Haystack - 25 Jan 2014 15:10 - 35884 of 81564

For those interested in photography, I just picked up a lens for my wife's camera.

It is a 70-300 Canon EF IS zoom. It has image stabilisation by using a gyro to spot the slightest movement in any plane. The onboard computer then moves one of the 15 internal internal lenses to realign the light path to hit the focal plane as intended. It is so good that it gives you three stops improvement in camera shake. You can hand hold it zoomed out at 300mm at 1/45 sec. Some people can manage to hand hold it at up to 1/2 sec at 300mm. Nice toy.
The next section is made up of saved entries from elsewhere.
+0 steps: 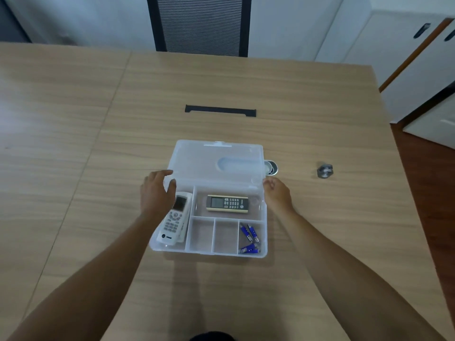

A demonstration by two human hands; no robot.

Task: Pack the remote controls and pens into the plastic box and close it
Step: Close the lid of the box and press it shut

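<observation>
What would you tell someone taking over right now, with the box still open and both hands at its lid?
Left hand: at the lid's left end, fingers on its edge, not clearly gripping.
Right hand: at the lid's right corner, fingers curled; grip unclear.
Box: open on the table, lid tilted back.
White remote: in the long left compartment.
Gold remote: in the wide rear compartment.
Pens: in the front right compartment; the two front compartments beside them are empty.
Done: everything appears packed.
Left: swing the lid down and close it.
</observation>
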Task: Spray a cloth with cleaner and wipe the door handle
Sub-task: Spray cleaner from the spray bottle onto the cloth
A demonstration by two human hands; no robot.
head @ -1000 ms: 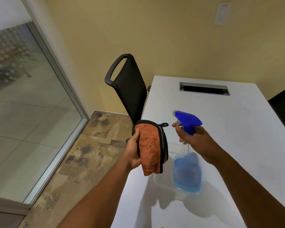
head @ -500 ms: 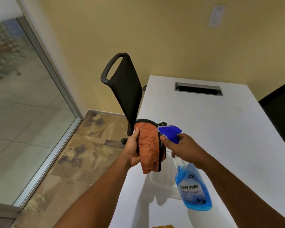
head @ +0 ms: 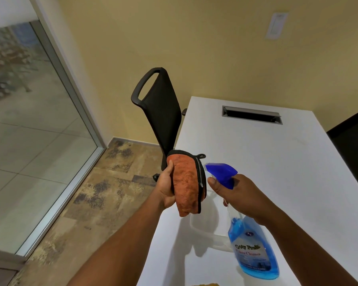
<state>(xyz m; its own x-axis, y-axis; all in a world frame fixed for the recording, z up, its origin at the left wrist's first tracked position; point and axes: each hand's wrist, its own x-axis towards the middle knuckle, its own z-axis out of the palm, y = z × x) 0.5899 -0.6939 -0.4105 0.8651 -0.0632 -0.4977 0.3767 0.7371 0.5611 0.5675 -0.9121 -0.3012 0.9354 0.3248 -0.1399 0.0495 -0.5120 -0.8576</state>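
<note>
We see yellow wall [head: 194, 38] with white plate [head: 276, 25] | glass panel [head: 29, 131] at left | mottled floor [head: 91, 193] | black chair [head: 163, 112] beside white table [head: 267, 162]

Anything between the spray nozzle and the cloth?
Nothing. In the head view the spray bottle nozzle points at the cloth across a bare gap.

Both bare forearms reaching up from the near edge, converging mid-scene. Left hand [head: 165, 187] raised, thumb up along the front, fingers wrapped behind, grip closed on the orange cloth [head: 187, 186]. Right hand [head: 239, 195] just beside it, clenched round the neck of the spray bottle [head: 254, 244], index finger stretched forward under the blue nozzle.
</note>
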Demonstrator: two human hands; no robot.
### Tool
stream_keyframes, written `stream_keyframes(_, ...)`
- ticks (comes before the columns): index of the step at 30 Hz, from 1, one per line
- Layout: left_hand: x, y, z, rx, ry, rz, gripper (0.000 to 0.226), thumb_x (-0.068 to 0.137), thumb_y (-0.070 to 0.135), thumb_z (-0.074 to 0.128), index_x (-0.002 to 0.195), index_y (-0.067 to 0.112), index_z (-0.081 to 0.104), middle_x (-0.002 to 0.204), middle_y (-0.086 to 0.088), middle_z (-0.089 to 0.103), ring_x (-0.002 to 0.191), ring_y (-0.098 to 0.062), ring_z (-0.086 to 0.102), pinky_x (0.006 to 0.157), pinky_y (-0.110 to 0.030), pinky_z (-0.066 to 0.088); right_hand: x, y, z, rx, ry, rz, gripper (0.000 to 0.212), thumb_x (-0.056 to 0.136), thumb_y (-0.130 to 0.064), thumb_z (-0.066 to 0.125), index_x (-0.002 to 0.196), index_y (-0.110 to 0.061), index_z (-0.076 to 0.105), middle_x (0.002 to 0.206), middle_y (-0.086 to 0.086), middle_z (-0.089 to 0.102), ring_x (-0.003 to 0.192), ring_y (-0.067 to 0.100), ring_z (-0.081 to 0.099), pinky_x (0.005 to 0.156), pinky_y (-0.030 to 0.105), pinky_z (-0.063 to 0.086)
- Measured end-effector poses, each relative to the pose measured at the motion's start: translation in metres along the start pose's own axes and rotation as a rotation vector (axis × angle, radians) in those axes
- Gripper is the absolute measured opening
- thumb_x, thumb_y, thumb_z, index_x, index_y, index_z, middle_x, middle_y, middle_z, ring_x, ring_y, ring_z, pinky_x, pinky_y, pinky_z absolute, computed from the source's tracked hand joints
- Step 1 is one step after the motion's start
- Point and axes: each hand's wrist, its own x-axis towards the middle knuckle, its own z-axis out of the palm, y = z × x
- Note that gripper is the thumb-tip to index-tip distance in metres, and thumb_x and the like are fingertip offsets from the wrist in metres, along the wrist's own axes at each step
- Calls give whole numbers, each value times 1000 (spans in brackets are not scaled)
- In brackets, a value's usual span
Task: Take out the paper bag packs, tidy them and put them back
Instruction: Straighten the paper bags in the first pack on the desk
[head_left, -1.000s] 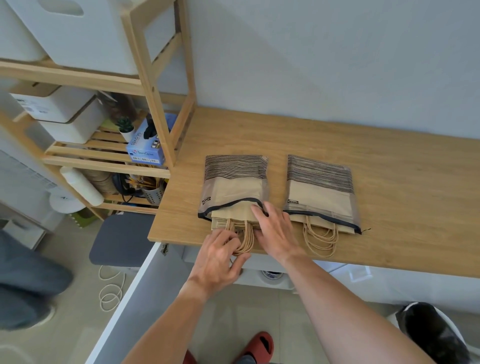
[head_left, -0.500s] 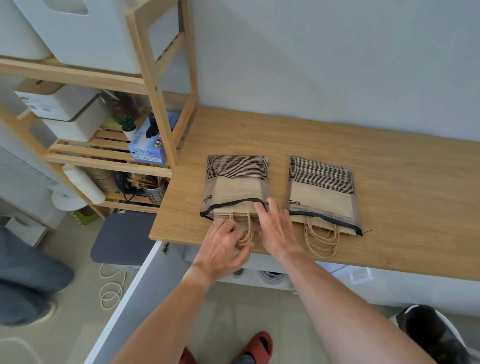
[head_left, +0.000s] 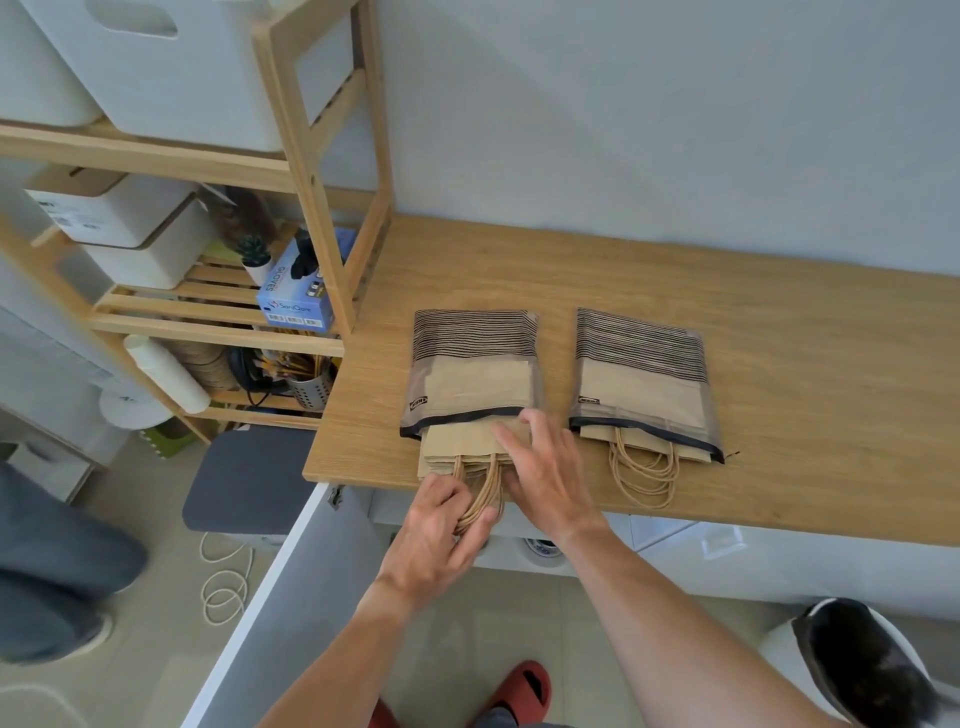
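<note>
Two packs of brown paper bags lie side by side on the wooden counter (head_left: 675, 270), each in a clear sleeve with black stripes. From the left pack (head_left: 470, 374) the paper bags (head_left: 457, 447) stick out past the sleeve's mouth toward the counter's front edge. My left hand (head_left: 441, 530) grips their twisted paper handles at that edge. My right hand (head_left: 545, 467) lies flat, fingers spread, on the bags at the sleeve's mouth. The right pack (head_left: 641, 379) rests untouched, its handles poking out.
A wooden shelf rack (head_left: 322, 171) stands left of the counter with white boxes (head_left: 130, 228), a blue glove box (head_left: 298, 299) and a metal cup (head_left: 309, 389). A white panel (head_left: 260, 597) hangs below the counter. Another person's leg (head_left: 52, 571) is at far left. A white bin (head_left: 872, 670) sits bottom right.
My left hand has pulled back toward me with the handles, drawing the paper bags farther out of the left sleeve. My right hand has stayed on the bags at the sleeve's mouth.
</note>
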Motion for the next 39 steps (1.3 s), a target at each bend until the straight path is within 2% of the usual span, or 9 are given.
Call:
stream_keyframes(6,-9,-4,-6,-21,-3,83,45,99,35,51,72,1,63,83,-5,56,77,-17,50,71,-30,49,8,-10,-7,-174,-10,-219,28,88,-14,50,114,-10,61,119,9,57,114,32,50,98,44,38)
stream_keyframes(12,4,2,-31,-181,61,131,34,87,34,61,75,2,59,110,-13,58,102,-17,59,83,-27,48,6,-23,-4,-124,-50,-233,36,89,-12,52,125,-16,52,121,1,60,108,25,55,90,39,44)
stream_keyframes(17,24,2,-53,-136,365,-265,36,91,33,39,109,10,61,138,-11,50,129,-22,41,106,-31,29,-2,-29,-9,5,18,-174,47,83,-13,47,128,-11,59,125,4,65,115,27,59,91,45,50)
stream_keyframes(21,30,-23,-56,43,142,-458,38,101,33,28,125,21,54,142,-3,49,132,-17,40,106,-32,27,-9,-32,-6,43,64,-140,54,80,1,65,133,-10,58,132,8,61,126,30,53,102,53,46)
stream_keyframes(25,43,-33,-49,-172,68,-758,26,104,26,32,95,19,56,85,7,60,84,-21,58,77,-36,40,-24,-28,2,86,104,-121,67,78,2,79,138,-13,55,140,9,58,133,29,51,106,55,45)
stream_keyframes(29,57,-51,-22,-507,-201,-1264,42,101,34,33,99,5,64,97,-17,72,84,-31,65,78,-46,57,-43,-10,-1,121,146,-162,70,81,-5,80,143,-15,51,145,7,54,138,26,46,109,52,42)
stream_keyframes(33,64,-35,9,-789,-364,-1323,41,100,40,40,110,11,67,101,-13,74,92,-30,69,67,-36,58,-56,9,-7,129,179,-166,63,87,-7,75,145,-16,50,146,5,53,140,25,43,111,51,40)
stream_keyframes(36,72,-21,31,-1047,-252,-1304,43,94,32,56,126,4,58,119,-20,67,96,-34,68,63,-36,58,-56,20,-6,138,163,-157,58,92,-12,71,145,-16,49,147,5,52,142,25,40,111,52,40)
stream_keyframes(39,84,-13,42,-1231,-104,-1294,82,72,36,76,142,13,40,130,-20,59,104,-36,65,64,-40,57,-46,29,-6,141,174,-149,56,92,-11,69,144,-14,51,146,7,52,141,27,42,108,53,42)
Fred1new - 25 Jan 2014 15:51 - 35885 of 81564

You can trust the torrid party after 4 years of broken promises and a broken fragmented country.

Suggest that Manuel should look at the various future independent projections as well as below.
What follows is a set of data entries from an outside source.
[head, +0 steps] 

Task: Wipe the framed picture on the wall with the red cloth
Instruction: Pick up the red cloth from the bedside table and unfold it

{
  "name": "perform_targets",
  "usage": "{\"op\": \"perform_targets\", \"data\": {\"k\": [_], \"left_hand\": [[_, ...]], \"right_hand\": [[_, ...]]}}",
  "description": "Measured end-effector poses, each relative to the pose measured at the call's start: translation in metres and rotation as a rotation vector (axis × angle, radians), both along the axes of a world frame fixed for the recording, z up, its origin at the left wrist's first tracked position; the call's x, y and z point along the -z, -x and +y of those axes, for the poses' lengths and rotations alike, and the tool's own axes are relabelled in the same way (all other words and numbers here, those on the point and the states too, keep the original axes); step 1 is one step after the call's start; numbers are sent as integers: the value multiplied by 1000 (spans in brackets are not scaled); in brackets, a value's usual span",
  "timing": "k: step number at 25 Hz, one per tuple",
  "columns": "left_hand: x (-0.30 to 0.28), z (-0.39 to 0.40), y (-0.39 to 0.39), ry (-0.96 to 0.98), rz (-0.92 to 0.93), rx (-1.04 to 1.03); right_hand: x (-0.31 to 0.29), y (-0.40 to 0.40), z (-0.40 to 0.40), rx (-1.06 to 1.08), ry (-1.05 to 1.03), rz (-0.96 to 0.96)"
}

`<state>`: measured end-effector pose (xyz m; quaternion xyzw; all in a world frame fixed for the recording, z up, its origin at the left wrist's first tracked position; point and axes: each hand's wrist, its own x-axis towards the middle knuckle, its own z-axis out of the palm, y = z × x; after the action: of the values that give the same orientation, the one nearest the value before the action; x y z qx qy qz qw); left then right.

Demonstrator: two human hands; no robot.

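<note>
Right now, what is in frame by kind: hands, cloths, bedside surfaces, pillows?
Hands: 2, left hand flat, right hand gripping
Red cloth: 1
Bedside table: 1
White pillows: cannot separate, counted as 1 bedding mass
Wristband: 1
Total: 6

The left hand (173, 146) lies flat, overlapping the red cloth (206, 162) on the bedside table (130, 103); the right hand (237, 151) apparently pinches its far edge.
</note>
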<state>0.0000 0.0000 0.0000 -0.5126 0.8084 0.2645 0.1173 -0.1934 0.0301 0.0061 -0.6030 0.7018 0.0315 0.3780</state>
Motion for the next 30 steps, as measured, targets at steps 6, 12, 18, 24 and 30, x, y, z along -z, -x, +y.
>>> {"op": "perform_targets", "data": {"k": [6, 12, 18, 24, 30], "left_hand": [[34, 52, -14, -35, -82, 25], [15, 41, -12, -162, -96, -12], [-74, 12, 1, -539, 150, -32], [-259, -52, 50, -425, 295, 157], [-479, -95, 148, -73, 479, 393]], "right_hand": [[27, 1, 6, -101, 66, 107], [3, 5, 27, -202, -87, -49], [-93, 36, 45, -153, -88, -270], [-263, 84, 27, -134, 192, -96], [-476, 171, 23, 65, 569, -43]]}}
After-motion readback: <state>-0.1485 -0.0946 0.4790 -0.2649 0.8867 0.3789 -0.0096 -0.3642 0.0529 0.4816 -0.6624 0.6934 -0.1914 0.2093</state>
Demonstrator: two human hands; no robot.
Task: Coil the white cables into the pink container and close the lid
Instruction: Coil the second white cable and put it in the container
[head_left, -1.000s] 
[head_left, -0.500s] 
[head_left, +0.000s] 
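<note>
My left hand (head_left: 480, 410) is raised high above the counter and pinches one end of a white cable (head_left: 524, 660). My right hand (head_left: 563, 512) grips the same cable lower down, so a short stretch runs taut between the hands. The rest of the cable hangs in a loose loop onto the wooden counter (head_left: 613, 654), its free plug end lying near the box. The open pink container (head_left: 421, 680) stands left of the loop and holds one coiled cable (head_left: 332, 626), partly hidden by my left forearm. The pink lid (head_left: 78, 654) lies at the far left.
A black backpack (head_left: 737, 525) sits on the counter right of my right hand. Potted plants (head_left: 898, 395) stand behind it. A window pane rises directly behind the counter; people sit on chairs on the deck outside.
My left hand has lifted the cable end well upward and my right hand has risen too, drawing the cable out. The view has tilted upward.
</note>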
The Nasty party is a party of PR agents playing to the the tunes of Bing Crosby.

I belonging to the past. Yesterday's men and women.


Current UK National Debt Numbers
Gross National Debt
FY 2013* £1.16 trillion
FY 2012* £1.04 trillion
FY 2011 £0.91 trillion
FY 2010 £0.76 trillion
FY 2009 £0.62 trillion
FY 2008 £0.53 trillion
Note:
* Future National Debt is estimated by HM Treasury.


-----------

2517GEORGE - 25 Jan 2014 16:42 - 35886 of 81564

These lefties don't like the fact that the Tories are (despite many mistakes) turning the UK around. No mention of Balls-up's U-turn from red1, given his propensity to highlight Tory U-turns.
2517

cynic - 25 Jan 2014 16:51 - 35887 of 81564

i wonder if i should actually squelch fossy, for i never read his posts any more as frankly you can't have a sensible discussion with him, and it's no earthly use posing him a question, as he never ever answers - i tried several times in the past

at least by squelching him, he doesn't take up unwanted space on the page

Haystack - 25 Jan 2014 16:56 - 35888 of 81564

Interesting to look at the second chart where you can see the defecit increasing fast under Brown/Darling especially from 2008 to 2009 where it just shot up, more than doubling at 2.5 times. From then under Osborne it is shown to be falling year on year.

Fred1new - 25 Jan 2014 18:15 - 35889 of 81564

Georgie Boy is like the doctor who pronounces a patient is dead and orders the the body to be taken to the morgue.
At the morgue the mortician examines the body of the patient and notices that it is still breathing and returns it to the ward. With a note.

Dr Osborne examines the body, gives it a prod and shouts to his mates that he has performed a miracle and that the patient is now alive

He then looks a note, which reads, "in spite of your treatment, the patient is still alive, are you qualified to do your job?".

MaxK - 25 Jan 2014 19:02 - 35890 of 81564

Chris Carson - 26 Jan 2014 06:44 - 35891 of 81564


By Harry Wilson, and Tim Ross

8:30PM GMT 25 Jan 2014





Labour's plan to bring back the 50p top rate of income tax was ridiculed by the party’s own former City minister on Saturday night, who said that the economics behind it would not even get “a pass at GCSE”.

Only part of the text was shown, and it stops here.